A flowchart describing both the navigation algorithm and the user interaction algorithm is provided in Fig. 4.

Fig. 4
figure 4

Flowchart of the navigation and user interaction algorithms implemented in the home robot companion

5 Conclusion

In this paper a robot companion capable of performing navigation, user identification, tracking and respiratory rate measurement is presented. The robot can navigate inside an indoor environment, look for a person, identify his/her stance, follow him/her if he/she is standing, calculate his/her respiratory rate if he/she is sitting and send a message if he/she is lying on the ground. The robot companion is thus capable of performing a set of assistive functions to improve the safety of people at home.

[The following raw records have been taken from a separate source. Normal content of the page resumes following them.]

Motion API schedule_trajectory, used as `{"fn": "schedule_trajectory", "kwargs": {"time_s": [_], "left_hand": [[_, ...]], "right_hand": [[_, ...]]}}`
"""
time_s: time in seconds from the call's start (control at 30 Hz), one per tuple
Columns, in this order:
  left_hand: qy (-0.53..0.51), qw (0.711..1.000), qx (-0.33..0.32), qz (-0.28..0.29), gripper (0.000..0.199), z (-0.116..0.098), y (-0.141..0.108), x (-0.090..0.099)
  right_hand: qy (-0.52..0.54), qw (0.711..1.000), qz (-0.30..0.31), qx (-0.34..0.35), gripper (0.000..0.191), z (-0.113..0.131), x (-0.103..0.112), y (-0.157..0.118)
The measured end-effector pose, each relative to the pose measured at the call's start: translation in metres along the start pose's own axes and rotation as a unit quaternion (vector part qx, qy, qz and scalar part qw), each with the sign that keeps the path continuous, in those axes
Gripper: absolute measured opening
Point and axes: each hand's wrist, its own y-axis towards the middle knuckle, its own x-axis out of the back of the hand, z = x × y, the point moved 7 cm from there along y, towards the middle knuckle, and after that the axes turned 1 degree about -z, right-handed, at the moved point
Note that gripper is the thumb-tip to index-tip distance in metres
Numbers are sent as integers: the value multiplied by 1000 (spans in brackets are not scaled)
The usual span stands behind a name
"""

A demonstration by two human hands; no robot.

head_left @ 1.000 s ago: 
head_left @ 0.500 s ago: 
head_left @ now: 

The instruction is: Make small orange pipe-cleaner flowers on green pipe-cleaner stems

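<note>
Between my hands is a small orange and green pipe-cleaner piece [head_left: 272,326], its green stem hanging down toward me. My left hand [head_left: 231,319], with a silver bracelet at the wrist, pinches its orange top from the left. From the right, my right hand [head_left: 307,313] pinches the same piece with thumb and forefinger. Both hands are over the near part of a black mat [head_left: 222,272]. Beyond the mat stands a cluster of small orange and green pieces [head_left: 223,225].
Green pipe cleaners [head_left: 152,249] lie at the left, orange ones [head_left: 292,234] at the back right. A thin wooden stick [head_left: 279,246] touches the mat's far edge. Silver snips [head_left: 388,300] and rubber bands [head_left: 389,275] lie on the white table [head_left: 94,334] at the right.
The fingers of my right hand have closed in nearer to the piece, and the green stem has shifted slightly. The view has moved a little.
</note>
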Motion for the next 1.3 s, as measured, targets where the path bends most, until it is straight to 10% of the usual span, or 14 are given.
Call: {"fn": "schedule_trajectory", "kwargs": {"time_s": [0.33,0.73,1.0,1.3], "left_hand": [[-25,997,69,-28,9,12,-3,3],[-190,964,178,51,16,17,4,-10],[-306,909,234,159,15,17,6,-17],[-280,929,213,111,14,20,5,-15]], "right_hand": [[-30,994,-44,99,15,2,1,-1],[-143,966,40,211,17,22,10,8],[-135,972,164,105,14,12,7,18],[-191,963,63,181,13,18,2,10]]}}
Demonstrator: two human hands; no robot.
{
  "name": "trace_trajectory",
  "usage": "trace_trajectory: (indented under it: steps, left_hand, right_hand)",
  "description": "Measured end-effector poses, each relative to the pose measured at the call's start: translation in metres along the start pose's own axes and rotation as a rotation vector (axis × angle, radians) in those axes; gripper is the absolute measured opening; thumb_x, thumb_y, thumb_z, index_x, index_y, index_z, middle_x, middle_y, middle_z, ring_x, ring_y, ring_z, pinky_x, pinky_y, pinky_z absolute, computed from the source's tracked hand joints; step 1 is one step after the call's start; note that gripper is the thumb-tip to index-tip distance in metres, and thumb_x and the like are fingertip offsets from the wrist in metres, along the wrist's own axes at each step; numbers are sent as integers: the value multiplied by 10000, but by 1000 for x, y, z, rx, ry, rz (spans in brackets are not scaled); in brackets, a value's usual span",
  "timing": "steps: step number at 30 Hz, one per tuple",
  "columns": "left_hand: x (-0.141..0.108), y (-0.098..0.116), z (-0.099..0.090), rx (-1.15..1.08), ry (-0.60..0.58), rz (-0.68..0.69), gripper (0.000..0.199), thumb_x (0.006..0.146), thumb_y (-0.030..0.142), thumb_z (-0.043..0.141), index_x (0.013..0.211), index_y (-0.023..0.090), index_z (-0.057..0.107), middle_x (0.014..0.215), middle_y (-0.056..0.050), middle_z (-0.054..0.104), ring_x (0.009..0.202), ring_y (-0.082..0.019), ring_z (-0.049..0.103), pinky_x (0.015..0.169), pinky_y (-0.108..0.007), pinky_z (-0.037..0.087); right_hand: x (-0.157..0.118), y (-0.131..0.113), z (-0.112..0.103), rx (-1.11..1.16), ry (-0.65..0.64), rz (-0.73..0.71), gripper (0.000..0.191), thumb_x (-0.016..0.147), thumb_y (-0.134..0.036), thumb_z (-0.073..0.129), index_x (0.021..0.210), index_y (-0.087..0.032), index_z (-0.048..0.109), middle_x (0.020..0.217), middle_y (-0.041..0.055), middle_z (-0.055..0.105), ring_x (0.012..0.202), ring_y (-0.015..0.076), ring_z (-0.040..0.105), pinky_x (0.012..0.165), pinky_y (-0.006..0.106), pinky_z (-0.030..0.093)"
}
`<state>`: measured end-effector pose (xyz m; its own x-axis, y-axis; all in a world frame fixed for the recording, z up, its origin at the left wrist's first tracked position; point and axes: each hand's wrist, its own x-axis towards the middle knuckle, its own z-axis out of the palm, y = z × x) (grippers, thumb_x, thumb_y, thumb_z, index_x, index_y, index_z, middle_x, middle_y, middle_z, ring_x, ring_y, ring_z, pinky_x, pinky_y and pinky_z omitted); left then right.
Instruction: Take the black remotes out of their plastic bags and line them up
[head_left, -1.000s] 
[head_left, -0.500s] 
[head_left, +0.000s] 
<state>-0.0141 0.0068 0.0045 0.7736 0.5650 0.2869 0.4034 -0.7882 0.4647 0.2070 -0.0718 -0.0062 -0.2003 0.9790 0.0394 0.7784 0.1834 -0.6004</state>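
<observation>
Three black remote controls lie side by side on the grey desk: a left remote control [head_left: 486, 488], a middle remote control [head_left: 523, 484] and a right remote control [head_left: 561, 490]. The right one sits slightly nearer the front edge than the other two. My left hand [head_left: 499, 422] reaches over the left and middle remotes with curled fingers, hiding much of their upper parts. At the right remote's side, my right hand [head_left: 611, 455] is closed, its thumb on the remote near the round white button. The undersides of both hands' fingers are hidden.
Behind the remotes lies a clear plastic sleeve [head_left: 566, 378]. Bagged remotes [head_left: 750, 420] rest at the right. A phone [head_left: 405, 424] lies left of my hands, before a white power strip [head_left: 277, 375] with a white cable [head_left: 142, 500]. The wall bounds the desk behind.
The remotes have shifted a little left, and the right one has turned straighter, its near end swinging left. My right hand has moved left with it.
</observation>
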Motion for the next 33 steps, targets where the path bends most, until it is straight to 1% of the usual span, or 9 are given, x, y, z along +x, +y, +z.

The following aspects are actually under investigation. The first one regards the hardware configuration: in order to improve the estimation of the robot pose (especially the orientation) the robot should be equipped with an inertial measurement unit. Several low-cost units are available on the market, thus the robot sensors can be improved without a major impact on the costs. The second one is about the use of the OpenNI library for part of the calibration, stance detection, tracking and respiratory rate algorithms. The library has a limitation: the person must be in frontal position with respect to the robot. When this does not happen, then two or more body joints overlaps and the system has not enough information to detect the target anymore. In order to avoid that, the algorithm should be able to identify a higher number of joints: in this way the system should be able to keep track of the person even when several joints overlap. The third one regards validation of the respiratory rate algorithm assuming different scenarios: the authors are currently evaluating the performances of the algorithm w.r.t. light conditions variation, different clothes of the user and different angles of view of the camera.